I would not allow him to see me. The old servant might approve me, but I would slip in unnoticed by anyone else. Within, noblemen in my proximity would beg me to dance with them. I would oblige them, and the steps would carry me near Wally. He would see me and wonder who I was. After the dance, he would attempt to find me, but I would elude him. The next time he would see me, I would be in the arms of another partner. I would smile at the stranger, and Wally's heart would be touched. He would . . .
My thoughts were nonsense. I would see Wally and be invisible to him. Perhaps I would see him fall in love with another maiden.
At night, I searched my magic book for illustrations of Wally or anything written by him. I cared not if it was about his hatred for me, only to see his face. But the book fell open to pages written in Ayorthaian – written by Abba in her diary. I read eagerly, having been happy to read of how my friend was doing:
She wrote,
The inn has never had such important guests before. Prince Wally and his knights stayed here last night! Mother was so nervous; she backed into the trestle table while curtsying. It went over, and Aunt Eneppe's vase smashed into a hundred pieces. Mother, Father, I, Ecree, Emaurice, Ollo, and even Achada went down on our hands and knees, picking up shards of the glass so the prince wouldn't step on something. It was so crowded on the floor that I bumped into someone's shoulder. I turned to apologize; and I came face to face with the prince, who was crawling about on the floor with his knights with the rest of us.

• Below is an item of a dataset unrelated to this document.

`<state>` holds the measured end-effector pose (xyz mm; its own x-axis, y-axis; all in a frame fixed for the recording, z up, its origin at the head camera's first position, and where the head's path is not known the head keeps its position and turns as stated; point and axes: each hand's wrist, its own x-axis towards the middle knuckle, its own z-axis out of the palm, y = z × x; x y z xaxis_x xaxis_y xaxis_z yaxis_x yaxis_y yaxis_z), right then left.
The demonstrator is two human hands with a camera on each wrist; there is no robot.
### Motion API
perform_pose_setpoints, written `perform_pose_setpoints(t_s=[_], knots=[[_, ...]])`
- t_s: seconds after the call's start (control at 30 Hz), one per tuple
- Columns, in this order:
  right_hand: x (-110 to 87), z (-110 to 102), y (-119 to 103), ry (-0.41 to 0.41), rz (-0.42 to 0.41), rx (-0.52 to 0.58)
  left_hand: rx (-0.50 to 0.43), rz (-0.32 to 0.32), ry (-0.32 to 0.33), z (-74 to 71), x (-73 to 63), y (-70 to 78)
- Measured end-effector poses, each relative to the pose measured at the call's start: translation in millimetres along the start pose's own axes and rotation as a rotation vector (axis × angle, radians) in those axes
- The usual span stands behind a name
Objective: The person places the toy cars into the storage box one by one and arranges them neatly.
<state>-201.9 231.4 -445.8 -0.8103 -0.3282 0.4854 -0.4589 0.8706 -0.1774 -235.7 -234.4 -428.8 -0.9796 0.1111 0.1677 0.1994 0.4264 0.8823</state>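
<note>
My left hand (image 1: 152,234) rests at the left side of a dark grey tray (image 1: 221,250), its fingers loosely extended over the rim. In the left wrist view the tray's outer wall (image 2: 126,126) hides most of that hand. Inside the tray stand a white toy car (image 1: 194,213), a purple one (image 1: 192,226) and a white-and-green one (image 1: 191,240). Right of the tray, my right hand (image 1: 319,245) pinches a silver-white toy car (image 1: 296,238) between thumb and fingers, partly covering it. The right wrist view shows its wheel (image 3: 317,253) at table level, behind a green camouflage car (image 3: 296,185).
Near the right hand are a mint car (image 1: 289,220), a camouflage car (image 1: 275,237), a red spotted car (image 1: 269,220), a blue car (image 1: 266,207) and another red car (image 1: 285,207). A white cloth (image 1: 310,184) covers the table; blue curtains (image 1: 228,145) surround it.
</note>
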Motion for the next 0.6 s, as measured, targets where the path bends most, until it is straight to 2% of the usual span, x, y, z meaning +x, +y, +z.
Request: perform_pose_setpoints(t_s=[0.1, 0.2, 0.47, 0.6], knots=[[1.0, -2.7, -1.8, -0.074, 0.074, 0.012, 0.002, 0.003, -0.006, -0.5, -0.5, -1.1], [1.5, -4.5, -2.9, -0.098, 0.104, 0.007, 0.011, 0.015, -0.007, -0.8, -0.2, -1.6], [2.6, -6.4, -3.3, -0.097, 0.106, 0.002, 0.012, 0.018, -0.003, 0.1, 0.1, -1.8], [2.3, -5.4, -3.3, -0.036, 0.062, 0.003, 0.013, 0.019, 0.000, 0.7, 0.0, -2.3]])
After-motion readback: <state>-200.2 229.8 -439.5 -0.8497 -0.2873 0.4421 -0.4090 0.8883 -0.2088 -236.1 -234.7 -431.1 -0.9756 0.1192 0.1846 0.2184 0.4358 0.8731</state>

The prince insisted on paying for the vase. He said it would never have happened if not for him making Mother so nervous. Then he apologized for knocking into me! I could not answer him. No words would come out. I could only nod and smile and hope I did not seem too much of a bumpkin. My hands accidently landed on top of a knights, Hoagie, hands. I have to admit, he was pretty cute.
At dinner, when I brought him his ale, I did manage to speak to him, perhaps because I truly had a question, not simply a wish to impress him. I told him I had been at finishing school when Kuki had ran away, and I asked if he knew whether she was safe. When I said her name, one of the knights called out,
"The ogre tamer. Whatever happened to her?" It had been Hoagie who asked the question.
The prince was quite for so long after my question that I worried I had offended him. However, when he spoke, he did not seem angry.
"You were her friend?" he asked. "You liked her?"
I told him Kuki was one of my best friends I ever had. He paused again, and I feared he would say that she had died or had been eaten by ogres. However, he finally answered that he believed her to be well and married to a rich gentleman. He added,
"She is happy, I think. She is rich, so that means that she is happy."
Without thinking, I blurted out, "Kuki doesn't care about riches." Then I realized that I had contradicted the prince!
"How do you know?" he asked me.
I answered, "At school everyone hated me because I wasn't wealthy and because I spoke with an accent. She was the only one who was kind.
"Perhaps she has changed," he said.
"I don't think so, your highness." I contradicted him twice! "One does not change like the winds."
That was the end of our conversation, and I shall remember it forever. I watched him all evening, before and after we talked. Before, he had talked and joked with his men. After, he spoke no more. Married! How could it be? I wish I could see Kuki again. Ask her myself what has befallen her. Where she and the prince not as close anymore as they were when we were in finishing school? Did they have some fight? I long to see her again. I know that Rachel misses her just as much as I do.
I wished I could see Abba and Rachel, too. I wished I could have seen Wally's face when she defended me, but no illustrations accompanied her journal.